◆ **What is expected**
Copy every line from the records that holds the word "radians".
Information given Block Start
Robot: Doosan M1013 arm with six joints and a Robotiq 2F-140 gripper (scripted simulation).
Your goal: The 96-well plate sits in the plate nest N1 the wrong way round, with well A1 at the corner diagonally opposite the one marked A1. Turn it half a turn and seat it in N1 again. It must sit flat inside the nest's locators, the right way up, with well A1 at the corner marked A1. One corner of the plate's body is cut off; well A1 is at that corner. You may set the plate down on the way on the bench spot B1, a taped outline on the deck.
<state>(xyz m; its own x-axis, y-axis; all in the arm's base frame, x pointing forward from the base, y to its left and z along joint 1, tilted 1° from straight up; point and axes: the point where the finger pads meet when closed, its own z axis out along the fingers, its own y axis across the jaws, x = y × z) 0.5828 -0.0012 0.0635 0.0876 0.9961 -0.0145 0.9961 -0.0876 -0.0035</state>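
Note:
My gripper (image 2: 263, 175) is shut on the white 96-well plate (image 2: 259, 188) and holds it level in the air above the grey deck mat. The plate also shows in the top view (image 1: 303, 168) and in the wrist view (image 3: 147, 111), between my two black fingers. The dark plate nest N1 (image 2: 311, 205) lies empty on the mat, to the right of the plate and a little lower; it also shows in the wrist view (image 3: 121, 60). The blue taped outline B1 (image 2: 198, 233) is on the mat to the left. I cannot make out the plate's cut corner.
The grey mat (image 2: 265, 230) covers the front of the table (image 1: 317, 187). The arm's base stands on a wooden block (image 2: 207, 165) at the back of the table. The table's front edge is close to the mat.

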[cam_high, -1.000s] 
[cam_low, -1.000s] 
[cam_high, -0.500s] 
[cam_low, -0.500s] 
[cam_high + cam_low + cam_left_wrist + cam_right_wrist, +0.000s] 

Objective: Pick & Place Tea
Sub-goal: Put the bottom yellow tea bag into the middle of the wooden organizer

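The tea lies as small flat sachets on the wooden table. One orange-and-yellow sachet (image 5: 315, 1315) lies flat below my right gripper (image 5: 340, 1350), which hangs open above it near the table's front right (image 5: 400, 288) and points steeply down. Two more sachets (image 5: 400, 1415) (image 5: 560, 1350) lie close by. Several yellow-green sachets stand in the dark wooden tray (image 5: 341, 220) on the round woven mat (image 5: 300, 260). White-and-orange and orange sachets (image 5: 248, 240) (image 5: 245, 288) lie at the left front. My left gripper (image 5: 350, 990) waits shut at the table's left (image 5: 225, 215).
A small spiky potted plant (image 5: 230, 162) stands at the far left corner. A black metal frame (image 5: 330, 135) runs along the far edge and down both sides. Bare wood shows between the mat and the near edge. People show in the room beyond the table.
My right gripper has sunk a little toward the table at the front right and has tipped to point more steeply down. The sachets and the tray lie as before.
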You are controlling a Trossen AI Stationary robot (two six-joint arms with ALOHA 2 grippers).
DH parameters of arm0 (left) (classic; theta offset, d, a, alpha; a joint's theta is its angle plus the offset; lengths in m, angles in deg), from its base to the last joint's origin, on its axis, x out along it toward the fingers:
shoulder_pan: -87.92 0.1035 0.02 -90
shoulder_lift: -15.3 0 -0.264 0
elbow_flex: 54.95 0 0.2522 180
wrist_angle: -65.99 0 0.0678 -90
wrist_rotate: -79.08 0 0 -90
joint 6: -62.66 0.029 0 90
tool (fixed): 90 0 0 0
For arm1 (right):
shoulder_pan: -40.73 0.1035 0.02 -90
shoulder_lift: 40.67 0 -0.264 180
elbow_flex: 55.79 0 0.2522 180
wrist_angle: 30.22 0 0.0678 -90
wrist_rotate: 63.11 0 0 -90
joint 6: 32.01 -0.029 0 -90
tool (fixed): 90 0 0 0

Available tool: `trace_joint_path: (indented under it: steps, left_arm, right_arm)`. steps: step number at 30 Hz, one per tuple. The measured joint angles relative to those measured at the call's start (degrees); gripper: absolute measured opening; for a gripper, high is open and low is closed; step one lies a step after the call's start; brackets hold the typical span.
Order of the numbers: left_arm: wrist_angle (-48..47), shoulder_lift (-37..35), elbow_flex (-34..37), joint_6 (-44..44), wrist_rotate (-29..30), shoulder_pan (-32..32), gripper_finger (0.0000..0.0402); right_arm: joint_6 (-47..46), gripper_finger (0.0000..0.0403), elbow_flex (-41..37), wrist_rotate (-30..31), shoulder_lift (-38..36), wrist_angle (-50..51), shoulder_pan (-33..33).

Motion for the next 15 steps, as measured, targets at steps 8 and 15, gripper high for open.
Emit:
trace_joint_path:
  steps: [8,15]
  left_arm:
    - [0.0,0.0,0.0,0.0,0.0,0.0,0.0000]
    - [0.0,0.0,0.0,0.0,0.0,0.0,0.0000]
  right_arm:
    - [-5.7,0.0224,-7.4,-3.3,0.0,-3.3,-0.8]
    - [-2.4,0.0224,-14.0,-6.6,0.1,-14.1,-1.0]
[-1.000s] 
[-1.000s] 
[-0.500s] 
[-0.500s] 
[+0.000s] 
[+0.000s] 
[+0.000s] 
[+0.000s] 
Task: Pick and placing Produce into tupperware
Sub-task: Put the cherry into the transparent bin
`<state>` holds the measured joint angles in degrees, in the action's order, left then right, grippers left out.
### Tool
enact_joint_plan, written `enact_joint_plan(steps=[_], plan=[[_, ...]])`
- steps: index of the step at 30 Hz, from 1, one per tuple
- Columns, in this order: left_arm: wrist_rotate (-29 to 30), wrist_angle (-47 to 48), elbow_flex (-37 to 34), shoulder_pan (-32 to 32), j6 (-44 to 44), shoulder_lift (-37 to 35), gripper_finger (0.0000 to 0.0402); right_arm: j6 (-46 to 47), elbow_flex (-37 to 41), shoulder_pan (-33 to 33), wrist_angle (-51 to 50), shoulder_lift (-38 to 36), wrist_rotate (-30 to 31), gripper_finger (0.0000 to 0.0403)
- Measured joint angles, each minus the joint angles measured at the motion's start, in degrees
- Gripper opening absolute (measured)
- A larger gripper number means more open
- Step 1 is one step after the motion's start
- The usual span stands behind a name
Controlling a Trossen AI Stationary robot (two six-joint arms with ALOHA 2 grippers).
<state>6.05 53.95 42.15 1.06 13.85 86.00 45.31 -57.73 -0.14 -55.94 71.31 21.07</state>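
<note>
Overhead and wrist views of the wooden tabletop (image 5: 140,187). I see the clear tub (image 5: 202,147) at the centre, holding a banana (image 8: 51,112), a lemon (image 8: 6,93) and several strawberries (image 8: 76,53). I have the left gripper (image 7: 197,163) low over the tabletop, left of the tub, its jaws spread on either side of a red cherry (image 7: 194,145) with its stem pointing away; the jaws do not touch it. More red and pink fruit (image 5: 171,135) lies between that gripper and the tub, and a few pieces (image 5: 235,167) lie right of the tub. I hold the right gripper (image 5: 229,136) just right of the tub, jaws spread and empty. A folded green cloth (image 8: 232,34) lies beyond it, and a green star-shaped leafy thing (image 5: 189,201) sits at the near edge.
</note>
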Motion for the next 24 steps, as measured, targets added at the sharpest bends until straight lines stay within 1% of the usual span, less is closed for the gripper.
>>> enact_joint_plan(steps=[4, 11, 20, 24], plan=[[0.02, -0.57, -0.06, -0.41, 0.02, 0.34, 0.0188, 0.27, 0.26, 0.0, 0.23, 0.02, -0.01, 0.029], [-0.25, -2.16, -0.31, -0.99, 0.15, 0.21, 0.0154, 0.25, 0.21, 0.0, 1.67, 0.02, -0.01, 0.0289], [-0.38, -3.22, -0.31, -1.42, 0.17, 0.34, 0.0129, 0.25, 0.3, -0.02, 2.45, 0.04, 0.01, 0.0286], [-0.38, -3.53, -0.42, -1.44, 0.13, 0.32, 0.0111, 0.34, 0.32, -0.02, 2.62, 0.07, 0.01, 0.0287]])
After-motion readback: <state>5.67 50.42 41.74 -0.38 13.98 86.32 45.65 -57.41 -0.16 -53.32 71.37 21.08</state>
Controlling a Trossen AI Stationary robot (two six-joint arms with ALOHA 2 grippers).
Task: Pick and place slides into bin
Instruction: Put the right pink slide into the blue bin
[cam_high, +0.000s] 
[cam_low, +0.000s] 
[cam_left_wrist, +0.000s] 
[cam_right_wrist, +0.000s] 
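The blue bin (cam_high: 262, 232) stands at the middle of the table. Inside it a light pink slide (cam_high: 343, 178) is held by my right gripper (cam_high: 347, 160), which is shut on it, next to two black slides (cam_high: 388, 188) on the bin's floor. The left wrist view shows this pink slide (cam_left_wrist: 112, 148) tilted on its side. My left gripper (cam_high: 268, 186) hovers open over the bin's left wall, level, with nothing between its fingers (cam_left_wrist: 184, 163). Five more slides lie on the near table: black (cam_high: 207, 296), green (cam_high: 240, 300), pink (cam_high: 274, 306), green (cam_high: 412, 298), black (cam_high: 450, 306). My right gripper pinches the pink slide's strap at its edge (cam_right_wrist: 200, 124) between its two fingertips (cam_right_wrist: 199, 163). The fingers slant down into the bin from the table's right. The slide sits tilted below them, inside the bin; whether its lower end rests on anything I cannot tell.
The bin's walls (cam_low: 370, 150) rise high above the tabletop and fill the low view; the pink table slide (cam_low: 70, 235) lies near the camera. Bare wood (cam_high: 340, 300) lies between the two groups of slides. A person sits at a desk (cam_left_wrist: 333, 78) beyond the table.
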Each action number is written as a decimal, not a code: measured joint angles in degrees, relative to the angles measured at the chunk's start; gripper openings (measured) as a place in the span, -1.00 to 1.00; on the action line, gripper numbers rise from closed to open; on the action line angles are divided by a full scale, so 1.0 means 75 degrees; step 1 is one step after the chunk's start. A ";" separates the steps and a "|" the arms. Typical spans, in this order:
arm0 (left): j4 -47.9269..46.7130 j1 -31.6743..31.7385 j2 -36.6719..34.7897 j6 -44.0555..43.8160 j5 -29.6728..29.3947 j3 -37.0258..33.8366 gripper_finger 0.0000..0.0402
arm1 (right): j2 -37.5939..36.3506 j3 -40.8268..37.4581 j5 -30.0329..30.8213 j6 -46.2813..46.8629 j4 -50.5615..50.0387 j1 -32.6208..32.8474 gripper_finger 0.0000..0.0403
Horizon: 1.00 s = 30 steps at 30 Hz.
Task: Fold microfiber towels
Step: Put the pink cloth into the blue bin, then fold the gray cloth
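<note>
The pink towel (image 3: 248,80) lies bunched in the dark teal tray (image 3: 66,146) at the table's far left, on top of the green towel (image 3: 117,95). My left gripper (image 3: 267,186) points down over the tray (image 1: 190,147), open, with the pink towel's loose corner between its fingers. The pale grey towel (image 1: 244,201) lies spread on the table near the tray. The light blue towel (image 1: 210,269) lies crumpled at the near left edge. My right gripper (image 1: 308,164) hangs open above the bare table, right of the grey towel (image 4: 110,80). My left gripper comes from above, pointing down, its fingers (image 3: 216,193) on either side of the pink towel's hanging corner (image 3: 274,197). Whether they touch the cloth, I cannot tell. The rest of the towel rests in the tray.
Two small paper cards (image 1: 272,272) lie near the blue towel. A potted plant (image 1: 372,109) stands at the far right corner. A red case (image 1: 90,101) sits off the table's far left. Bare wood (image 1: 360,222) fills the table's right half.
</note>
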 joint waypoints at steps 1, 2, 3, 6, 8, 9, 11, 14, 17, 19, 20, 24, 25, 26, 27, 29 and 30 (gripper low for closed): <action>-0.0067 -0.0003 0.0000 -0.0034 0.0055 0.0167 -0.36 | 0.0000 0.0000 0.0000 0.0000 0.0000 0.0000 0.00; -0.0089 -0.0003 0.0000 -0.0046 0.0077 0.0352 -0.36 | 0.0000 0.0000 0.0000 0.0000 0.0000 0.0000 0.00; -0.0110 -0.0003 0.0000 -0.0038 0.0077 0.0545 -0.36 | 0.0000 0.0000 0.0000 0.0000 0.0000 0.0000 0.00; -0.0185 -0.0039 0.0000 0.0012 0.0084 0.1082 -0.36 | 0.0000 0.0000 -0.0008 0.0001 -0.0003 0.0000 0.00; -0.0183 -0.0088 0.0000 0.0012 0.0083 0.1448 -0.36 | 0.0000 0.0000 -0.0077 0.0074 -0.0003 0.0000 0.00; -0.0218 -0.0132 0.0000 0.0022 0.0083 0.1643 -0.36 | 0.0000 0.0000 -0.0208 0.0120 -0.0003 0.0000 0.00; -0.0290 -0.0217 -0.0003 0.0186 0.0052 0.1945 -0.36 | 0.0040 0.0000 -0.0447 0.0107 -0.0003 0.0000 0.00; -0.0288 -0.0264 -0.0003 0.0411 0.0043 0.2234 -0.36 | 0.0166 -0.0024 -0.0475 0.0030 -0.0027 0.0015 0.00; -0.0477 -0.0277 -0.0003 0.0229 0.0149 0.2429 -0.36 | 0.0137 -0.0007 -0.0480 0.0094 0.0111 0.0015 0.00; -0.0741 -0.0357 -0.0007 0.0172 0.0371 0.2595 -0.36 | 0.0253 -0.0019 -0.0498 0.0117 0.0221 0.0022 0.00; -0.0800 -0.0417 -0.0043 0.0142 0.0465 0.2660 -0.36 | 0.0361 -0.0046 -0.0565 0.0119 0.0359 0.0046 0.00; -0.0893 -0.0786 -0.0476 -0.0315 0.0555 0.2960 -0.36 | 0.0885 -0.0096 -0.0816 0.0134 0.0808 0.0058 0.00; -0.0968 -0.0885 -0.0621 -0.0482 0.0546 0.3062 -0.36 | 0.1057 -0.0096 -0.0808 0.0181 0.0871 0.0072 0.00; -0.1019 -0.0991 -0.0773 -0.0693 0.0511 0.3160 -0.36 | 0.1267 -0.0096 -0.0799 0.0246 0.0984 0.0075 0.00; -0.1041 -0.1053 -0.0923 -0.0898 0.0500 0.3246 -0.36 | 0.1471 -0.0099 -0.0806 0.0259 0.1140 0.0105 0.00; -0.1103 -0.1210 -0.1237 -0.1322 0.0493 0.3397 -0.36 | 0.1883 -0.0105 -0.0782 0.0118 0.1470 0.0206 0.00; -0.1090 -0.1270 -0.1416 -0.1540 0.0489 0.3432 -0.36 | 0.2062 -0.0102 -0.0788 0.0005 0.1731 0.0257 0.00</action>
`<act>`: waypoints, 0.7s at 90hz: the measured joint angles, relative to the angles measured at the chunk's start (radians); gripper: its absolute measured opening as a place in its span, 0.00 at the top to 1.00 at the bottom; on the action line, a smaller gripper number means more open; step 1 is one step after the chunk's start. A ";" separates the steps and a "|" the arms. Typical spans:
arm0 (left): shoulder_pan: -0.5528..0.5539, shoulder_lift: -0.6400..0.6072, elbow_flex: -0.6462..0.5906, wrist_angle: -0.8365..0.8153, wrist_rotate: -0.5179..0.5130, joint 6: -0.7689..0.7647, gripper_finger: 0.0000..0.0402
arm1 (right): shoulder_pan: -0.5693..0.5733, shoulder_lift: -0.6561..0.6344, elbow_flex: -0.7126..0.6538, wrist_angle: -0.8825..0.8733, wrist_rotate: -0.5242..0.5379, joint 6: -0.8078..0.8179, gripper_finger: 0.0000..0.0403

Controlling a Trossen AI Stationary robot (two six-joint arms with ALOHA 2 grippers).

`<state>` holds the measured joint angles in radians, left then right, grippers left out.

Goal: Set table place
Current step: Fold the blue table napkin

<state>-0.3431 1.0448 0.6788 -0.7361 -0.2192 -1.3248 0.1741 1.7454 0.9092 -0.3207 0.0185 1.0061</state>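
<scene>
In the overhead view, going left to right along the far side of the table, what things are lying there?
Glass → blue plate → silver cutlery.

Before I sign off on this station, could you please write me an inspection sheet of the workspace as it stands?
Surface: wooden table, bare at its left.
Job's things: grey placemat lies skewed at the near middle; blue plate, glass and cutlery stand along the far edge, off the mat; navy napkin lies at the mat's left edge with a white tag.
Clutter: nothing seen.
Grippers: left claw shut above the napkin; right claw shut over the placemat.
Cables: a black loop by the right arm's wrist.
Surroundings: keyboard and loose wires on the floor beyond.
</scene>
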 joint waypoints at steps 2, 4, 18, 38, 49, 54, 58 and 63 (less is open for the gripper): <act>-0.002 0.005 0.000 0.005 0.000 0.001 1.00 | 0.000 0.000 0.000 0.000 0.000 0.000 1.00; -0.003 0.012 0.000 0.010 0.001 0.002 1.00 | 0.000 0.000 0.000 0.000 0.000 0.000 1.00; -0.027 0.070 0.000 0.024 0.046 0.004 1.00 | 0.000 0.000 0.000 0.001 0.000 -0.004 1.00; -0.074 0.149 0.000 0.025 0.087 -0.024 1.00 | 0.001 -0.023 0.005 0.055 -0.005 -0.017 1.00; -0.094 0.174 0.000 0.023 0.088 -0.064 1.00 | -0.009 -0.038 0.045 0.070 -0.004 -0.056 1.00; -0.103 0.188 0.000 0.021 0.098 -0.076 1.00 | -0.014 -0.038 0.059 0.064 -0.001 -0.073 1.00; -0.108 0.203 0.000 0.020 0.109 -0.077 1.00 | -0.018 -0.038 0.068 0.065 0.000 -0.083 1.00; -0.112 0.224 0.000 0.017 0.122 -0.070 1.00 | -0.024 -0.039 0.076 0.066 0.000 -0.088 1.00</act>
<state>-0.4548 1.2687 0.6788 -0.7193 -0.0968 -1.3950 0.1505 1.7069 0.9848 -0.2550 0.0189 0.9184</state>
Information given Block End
◆ **Exercise answer**
`<act>`: waypoints, 0.7s at 90hz: the measured joint angles, relative to the angles measured at the chunk's start (radians); gripper: its absolute measured opening as a place in its span, 0.00 at the top to 1.00 at the bottom; on the action line, a smaller gripper number means more open; step 1 is one step after the chunk's start. A ";" separates the steps and a "|" the arms. Typical spans:
`<state>` holds the measured joint angles in radians, left then right, grippers left out.

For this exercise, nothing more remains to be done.